(STORED DATA)

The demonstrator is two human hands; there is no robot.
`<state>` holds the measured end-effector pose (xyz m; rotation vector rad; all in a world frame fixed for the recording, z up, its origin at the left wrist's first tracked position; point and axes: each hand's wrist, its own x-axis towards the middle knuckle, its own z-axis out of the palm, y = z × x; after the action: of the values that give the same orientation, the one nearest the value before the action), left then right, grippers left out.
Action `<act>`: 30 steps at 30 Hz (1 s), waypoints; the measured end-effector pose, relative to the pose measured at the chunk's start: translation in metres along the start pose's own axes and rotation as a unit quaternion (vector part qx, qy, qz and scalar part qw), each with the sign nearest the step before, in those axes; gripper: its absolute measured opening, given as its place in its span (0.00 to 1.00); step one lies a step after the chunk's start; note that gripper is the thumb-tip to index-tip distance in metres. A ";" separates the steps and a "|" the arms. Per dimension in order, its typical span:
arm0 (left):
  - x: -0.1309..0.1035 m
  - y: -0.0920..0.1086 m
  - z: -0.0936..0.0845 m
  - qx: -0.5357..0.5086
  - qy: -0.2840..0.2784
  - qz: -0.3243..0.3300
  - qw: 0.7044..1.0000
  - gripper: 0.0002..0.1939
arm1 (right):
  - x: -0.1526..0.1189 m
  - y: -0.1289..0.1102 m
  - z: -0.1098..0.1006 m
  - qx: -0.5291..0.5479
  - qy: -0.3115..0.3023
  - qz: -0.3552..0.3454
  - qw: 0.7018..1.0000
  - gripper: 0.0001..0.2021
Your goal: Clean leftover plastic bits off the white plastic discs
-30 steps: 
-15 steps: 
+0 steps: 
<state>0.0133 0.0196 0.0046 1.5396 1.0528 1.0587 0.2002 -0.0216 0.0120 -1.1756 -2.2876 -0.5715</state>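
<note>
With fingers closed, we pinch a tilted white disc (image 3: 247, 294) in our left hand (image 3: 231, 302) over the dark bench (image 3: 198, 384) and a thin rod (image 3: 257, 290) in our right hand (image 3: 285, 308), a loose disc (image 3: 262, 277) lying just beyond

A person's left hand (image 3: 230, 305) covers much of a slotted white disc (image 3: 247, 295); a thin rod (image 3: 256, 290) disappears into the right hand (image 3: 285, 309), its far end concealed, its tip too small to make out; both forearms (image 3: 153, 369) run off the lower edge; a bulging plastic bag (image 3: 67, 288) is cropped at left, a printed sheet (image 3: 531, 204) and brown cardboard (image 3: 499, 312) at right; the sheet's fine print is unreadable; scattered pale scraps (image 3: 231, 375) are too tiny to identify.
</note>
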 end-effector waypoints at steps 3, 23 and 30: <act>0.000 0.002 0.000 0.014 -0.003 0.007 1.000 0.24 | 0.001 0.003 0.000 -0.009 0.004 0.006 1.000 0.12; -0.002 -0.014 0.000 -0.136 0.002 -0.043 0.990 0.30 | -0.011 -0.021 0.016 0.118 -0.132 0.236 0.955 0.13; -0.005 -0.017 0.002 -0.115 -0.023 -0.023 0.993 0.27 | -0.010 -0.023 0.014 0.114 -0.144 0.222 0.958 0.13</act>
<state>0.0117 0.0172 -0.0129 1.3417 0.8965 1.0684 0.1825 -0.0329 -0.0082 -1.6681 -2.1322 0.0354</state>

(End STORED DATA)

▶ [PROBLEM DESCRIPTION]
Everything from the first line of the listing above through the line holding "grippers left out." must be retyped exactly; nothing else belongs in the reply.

▶ [RESPONSE TO THIS EXERCISE]
The demonstrator is two human hands; there is no robot.
`<state>` holds the measured end-effector pose (xyz m; rotation vector rad; all in a world frame fixed for the recording, z up, its origin at the left wrist's first tracked position; point and axes: each hand's wrist, its own x-axis towards the middle knuckle, its own z-axis out of the palm, y = z × x; after the action: of the values that give the same orientation, the one nearest the value before the action), left then right, grippers left out.

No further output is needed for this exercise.